[ABOUT THIS EXERCISE]
Among the entries below, how many lines contain "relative"? Answer with the number only.
(RECORDS FOR THE TASK Opens)
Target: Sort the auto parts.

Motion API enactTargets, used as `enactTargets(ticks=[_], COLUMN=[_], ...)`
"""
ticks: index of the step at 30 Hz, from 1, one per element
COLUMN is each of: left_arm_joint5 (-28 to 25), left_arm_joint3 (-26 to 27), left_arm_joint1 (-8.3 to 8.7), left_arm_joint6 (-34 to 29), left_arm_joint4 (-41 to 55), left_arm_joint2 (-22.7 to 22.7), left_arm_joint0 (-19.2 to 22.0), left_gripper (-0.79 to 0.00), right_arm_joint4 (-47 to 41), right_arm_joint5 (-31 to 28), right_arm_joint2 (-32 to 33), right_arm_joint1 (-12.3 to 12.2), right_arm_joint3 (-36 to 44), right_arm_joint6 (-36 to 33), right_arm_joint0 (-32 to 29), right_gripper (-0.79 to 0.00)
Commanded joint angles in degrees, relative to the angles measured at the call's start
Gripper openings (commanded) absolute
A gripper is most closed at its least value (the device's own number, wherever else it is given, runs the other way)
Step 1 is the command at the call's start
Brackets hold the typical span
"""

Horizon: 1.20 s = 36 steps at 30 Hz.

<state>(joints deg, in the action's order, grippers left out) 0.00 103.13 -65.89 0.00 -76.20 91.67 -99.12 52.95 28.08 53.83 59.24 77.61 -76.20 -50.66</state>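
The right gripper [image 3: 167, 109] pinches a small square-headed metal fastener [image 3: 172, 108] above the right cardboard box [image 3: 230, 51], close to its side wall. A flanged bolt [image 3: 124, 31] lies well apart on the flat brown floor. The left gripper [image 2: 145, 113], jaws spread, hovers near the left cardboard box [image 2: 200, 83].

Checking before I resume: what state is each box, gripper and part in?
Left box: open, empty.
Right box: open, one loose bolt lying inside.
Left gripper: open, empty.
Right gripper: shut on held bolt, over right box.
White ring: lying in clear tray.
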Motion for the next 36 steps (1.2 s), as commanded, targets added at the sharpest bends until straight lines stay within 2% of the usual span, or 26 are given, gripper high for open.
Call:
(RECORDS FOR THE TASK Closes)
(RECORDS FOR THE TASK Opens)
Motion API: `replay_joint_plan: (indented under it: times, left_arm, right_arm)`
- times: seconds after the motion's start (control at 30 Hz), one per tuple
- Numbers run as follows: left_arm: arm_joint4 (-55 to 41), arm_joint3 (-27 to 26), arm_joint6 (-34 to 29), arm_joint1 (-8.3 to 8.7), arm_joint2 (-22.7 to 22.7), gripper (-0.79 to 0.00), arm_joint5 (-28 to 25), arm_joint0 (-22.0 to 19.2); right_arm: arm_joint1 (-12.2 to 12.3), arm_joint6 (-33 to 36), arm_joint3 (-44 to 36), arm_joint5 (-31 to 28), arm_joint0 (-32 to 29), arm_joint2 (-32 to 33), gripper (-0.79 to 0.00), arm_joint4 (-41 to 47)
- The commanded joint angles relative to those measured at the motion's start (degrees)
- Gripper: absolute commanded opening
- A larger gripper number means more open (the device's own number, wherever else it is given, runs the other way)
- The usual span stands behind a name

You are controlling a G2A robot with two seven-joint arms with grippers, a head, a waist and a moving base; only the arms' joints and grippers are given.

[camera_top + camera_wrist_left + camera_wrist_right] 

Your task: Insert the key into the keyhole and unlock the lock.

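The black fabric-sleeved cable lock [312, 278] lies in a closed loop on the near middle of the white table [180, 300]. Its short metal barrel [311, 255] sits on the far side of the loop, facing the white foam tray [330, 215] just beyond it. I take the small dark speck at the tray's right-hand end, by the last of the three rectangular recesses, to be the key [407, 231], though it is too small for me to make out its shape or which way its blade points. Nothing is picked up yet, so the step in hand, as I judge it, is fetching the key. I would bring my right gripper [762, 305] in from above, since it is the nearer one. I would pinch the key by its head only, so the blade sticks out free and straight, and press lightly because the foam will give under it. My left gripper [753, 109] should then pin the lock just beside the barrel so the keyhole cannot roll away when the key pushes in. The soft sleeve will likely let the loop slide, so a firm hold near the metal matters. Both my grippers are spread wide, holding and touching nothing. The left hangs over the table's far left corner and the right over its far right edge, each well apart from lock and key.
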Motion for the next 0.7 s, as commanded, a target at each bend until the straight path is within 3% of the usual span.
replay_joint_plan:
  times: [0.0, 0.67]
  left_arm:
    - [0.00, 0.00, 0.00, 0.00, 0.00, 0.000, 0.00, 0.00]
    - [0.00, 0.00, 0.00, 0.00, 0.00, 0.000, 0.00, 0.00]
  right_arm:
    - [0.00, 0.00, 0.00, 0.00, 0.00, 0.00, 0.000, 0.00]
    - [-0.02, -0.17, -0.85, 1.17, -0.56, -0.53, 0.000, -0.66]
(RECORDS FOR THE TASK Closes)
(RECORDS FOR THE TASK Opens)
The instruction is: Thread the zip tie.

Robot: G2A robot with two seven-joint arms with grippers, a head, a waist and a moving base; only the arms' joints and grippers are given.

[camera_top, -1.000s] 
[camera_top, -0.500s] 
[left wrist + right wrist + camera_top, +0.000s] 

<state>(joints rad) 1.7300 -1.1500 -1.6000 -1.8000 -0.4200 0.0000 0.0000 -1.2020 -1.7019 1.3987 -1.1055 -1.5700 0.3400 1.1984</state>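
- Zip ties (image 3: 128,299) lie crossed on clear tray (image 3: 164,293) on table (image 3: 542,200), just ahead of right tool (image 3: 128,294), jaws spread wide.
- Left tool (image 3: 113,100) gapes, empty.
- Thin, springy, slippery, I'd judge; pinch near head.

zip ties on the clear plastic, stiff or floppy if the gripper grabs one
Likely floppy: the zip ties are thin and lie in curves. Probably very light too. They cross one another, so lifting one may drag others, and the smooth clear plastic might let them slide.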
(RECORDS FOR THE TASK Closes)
[YOUR RESPONSE]
2